With DMA API debugging enabled, I'm seeing this splat from it, which to
me looks like the DMA API debugging is getting too eager for it's own
good.

The fact of the matter is that the VM passes block devices pages to be
written out to disk which are page cache pages, which may be looked up
and written to by write() syscalls and via mmap() mappings.  For example,
take the case of a writable shared mapping of a page backed by a file on
a disk - the VM will periodically notice that the page has been dirtied,
and schedule a writeout to disk.  The disk driver has no idea that the
page is still mapped - and arguably it doesn't matter.

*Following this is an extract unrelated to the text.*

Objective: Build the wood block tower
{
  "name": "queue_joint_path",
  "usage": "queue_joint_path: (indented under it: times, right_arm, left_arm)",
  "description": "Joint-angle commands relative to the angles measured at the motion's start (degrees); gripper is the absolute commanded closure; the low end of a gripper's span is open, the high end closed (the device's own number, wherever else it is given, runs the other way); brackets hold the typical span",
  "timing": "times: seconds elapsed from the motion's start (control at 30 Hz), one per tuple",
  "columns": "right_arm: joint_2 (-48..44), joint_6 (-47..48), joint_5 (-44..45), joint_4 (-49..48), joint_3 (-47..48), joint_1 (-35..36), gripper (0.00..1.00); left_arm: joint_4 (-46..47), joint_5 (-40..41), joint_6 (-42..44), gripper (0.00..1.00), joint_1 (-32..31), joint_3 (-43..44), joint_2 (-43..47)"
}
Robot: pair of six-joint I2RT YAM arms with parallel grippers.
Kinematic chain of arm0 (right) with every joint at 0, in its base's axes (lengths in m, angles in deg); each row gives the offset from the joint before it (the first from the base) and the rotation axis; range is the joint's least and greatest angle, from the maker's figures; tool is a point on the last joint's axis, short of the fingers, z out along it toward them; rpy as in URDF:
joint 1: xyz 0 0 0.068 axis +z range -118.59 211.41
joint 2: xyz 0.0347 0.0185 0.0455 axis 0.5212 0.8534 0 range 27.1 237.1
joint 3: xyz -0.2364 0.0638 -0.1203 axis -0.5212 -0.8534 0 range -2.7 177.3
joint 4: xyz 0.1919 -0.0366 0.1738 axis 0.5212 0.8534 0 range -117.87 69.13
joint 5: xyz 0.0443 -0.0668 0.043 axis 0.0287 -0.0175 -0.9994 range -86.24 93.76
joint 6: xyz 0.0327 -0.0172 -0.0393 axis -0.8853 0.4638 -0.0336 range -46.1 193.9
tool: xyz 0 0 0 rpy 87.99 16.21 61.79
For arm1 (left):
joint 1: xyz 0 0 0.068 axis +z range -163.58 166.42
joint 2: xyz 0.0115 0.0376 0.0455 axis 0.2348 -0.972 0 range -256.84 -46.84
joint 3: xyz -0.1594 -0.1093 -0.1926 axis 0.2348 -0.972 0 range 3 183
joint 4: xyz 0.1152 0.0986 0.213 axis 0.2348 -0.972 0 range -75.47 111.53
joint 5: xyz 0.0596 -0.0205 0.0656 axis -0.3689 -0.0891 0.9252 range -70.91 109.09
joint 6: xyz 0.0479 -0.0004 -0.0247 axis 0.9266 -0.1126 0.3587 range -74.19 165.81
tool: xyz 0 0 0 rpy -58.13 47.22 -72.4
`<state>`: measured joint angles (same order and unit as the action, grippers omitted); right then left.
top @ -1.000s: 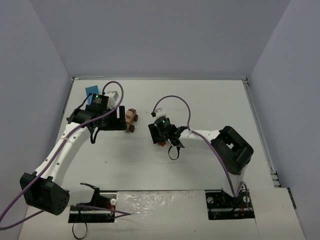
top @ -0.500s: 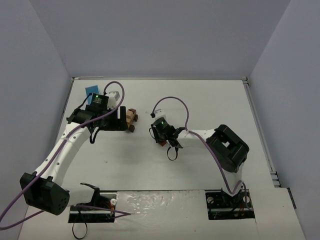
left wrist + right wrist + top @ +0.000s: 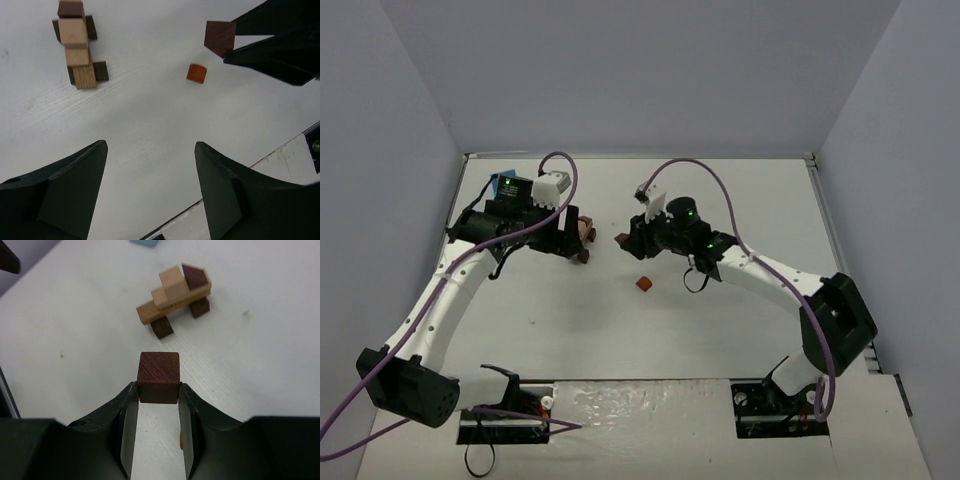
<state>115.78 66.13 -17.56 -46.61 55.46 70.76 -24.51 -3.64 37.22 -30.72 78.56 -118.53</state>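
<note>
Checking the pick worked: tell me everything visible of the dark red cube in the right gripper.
The dark red cube is a small wooden block with fine grain and crisp edges. The right gripper pinches its two side faces, holding it level, apparently clear of the white table. Nothing else touches it; the tower stands apart beyond.

Overhead, the left pincer (image 3: 567, 238) hides most of the tower (image 3: 585, 230); the blue box (image 3: 145, 242) is cropped.
</note>
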Motion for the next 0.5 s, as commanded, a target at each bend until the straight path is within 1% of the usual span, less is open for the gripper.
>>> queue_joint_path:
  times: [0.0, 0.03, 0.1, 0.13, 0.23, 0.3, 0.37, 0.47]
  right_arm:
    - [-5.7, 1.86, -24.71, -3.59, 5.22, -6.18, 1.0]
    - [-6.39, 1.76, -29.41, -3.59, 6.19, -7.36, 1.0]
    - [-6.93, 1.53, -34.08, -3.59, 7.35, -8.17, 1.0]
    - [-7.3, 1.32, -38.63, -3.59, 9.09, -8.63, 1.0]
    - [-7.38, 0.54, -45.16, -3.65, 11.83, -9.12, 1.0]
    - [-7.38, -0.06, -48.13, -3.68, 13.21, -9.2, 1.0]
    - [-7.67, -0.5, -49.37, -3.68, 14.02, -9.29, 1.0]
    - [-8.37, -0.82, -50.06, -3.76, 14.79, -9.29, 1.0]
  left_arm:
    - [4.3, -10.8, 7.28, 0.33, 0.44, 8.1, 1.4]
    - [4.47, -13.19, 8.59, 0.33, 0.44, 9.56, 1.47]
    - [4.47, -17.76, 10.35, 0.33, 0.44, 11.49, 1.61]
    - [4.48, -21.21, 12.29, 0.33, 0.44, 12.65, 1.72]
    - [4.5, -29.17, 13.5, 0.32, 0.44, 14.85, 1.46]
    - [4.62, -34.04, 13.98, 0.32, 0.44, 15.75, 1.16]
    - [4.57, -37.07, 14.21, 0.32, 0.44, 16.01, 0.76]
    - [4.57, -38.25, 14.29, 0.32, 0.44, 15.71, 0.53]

So, IMHO this whole "the CPU is touching a DMA mapped buffer" is quite
bogus given our VM behaviour: we have never guaranteed exclusive access
to DMA buffers.

I don't see any maintainer listed for lib/dma-debug.c, but I see the
debug_dma_assert_idle() stuff was introduced by Dan via akpm in 2014.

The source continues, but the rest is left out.